# U.S. Betta Breeders



## daynadsmall

Hi all,
Does anyone know of some good U.S. breeders who sell online without going through Aquabid? I've seen some on there in amongst the Thai breeders, but wondered if there are others I should check out.


----------



## lohachata

unfortunately there are very few US breeders of bettas that are offering anything outstanding...the majority of american bred bettas are pretty much mediocre...and some are just downright junk...i am no betta expert but i know what i like...most betta breeders are only interested in making as much money from breeding as they can...so they breed a bunch of ghastly fish and give them a fancy name and raise the prices on them...
my personal experience with them is that they are some of the biggest snobs in the hobby..
even some of my very close friends that i have known for almost 40 years are a bit snobbish.....


----------



## daynadsmall

Also, I guess a follow-up questions would be: Of the Thai breeders who sell on Aquabid, are there any that folks would highly recommend? And what has your experience been like with having the fish shipped internationally? It sounds like quite a procedure, so I've been a little bit gun-shy of looking at any of the international offerings.


----------



## lohachata

most thai breeders are pretty good....check their feedback....much to consider with international stuff....
add together.........
price of fish..... + shipping from thailand to us...usually about $5.00 per fish.. + transhipper fees + us shipping...so a $25.00 fish may cost you $40.-$50....
most folks that i know that have purchased from thai breeders have had very good experiences...


----------



## Betta man

I've heard good reviews about chard56, but never bought from him.


----------



## lohachata

for me ; the fish that i have seen from chard are not so great...and certainly not of any kind of champion stock..ok fish but not much to my tastes...same goes for a lot of other us breeders...trust my...nobody is going to sell champion grade stock for 5 or 10 bucks..
nothing against chard himself...just the fish.....but then again...many people = many tastes..does not make anyone right or wrong...


----------



## Betta man

He doesn't breed extremely high quality fish, but there was nothing in the post saying anything about quality. His fish are way better than petco's IMO.


----------



## daynadsmall

Sorry, I should have been more specific. I'd like to find a good quality breeding pair.


----------



## lohachata

you can check on aquabid or maybe even the IBC site... http://www.ibcbettas.org/

if you have any questions you may ask the sellers..i will try to help where i can...
bettas are not normally sold as breeding pairs...but you can ask a seller if they have a similar female available.


----------



## Fishy friend2

Betta man said:


> He doesn't breed extremely high quality fish, but there was nothing in the post saying anything about quality. His fish are way better than petco's IMO.
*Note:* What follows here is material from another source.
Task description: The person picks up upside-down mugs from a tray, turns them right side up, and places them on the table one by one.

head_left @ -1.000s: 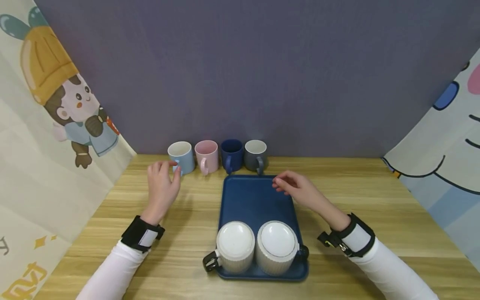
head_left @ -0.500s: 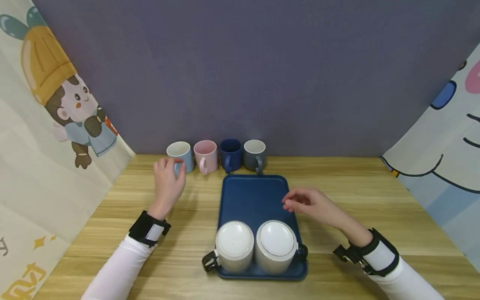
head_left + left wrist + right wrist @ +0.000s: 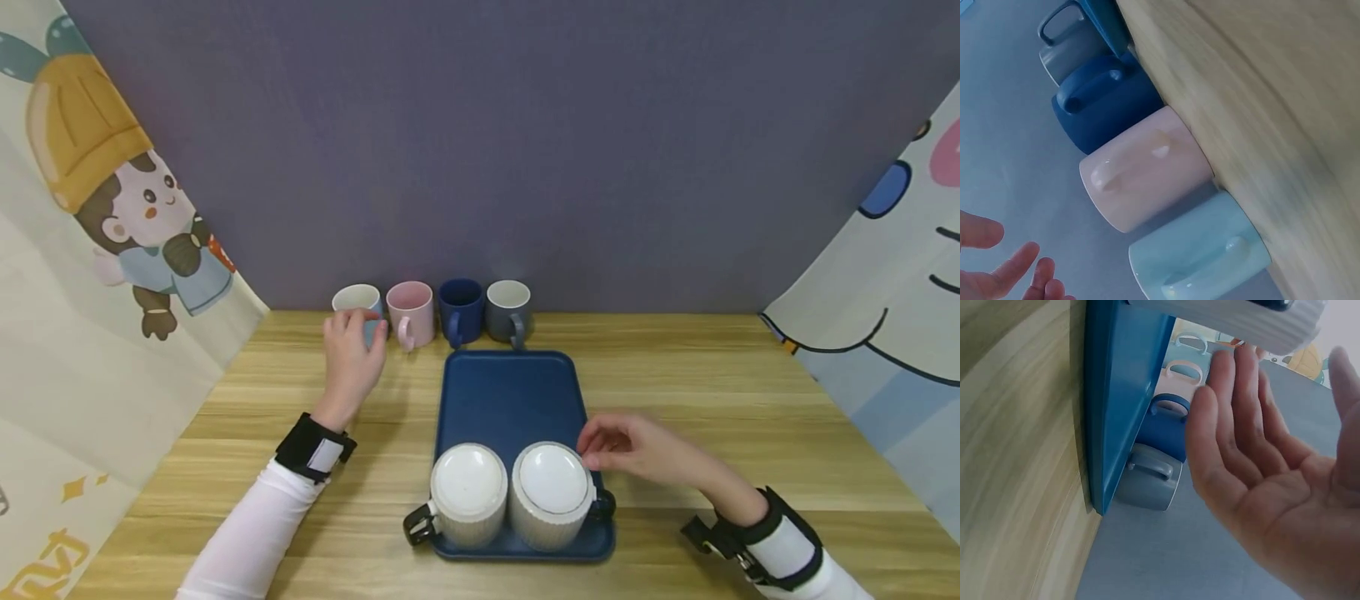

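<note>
My left hand point(image 3: 354, 360) is above the table in front of the light blue mug point(image 3: 1194, 240), partly covering it in the head view. Its fingers are loosely bent and hold nothing; in the left wrist view they show apart from the mug. My right hand point(image 3: 636, 447), palm and relaxed fingers showing in the right wrist view, is right at the far side of a white ribbed mug point(image 3: 551, 483). That mug stands upside down on the blue tray point(image 3: 510, 392), its dark handle pointing right. Beside it is a matching upturned mug point(image 3: 470, 483), handle pointing left.
Along the grey back panel point(image 3: 480, 150), a pink mug point(image 3: 417, 321), a navy mug point(image 3: 468, 315) and a grey mug point(image 3: 498, 318) stand upright, continuing the light blue one's row. The tray's far edge lies close in front of the grey mug. Printed cloths hang at both sides.
My right hand has come back from over the tray's far right part to the right ribbed mug. My left hand has shifted right and slightly forward, covering more of the light blue mug.
</note>
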The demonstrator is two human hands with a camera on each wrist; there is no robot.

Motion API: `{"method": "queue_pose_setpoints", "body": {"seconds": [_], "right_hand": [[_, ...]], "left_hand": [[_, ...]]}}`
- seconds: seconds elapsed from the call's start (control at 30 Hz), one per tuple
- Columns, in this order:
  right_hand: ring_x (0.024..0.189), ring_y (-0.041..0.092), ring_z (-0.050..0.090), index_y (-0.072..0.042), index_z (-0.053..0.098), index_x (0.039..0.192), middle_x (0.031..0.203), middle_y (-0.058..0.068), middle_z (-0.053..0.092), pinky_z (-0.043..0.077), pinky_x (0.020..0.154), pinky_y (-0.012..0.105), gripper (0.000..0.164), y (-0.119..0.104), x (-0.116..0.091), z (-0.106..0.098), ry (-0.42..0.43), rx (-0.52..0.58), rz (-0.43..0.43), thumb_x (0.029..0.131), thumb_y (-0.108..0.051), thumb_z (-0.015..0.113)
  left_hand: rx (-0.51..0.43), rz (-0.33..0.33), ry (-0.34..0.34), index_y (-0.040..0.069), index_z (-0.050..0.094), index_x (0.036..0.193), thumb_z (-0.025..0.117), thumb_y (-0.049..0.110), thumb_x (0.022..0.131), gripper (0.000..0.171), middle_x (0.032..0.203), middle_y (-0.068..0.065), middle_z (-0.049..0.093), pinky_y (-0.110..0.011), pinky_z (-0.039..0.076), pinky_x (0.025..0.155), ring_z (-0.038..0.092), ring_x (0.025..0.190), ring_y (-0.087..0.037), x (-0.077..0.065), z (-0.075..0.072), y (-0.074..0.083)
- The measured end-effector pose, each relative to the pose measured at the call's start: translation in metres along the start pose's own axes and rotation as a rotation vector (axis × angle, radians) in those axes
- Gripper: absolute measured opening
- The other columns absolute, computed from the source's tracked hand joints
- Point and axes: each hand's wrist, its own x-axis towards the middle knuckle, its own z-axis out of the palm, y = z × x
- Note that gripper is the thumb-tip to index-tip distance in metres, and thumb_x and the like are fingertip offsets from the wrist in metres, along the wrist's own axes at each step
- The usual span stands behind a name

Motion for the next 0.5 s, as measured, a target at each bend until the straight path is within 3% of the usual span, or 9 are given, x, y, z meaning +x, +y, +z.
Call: {"method": "queue_pose_setpoints", "body": {"seconds": [0.23,0.4,0.5], "right_hand": [[0.075,0.003,0.062,-0.012,0.062,0.095,0.083,-0.002,0.065,0.055,0.064,0.027,0.012,0.0003,-0.0039,0.0029,-0.102,0.016,-0.081,0.087,-0.019,0.068],[0.074,0.000,0.061,-0.009,0.063,0.091,0.080,-0.002,0.064,0.054,0.063,0.026,0.009,0.0024,-0.0039,0.0029,-0.127,0.073,-0.099,0.088,-0.017,0.067],[0.074,-0.001,0.060,-0.006,0.064,0.091,0.078,0.005,0.065,0.054,0.062,0.026,0.008,0.0064,-0.0040,0.0023,-0.162,0.119,-0.125,0.088,-0.012,0.067]], "left_hand": [[0.001,0.013,-0.002,-0.003,0.063,0.096,0.062,0.011,0.088,0.016,0.097,-0.022,0.055,-0.047,0.033,0.084,0.044,0.097,-0.039,0.0036,0.0058,0.0054],[0.006,0.023,0.008,-0.003,0.063,0.096,0.062,0.010,0.087,0.016,0.097,-0.022,0.055,-0.047,0.033,0.084,0.044,0.097,-0.039,0.0027,0.0086,0.0072],[0.002,0.031,0.007,-0.003,0.063,0.095,0.062,0.009,0.087,0.015,0.096,-0.023,0.055,-0.047,0.033,0.084,0.044,0.096,-0.039,0.0020,0.0102,0.0082]]}}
Lol. I guess I must have good petco's then I rarely ever visit Petco's and petsmart but the fish at the only 10 stores I've been at look better than his fish IMO. Even the one 300 miles away had better fish 

Anyways. I will have some juvies ready for sale in about 4-5 weeks for 15 dollars each.. Salamander HMPK big ear's. A pair would be 30 dollars + 10 dollar priority shipping. Or you can wait like 2.5 months for my show fish to be ready


----------



## Betta man

Petco's aren't good. I've seen salamanders dumbos at petco that only had one ear and terrible fin ray curl. I think this is safe to say, but I don't think chard breeds fish with fin ray curl and you know that the fish have decent genes unlike with petco where all you know is what the fish looks like.


----------



## Fishy friend2

I feel the same way about chard as I do with Petco, messy fins and bad genes. His fish are bred from pet store lines


----------



## Betta man

He cares for his fish better than petco. Also, I believe that he has had fish win IBC shows.


----------



## Fishy friend2

Betta man said:


> He cares for his fish better than petco. Also, I believe that he has had fish win IBC shows.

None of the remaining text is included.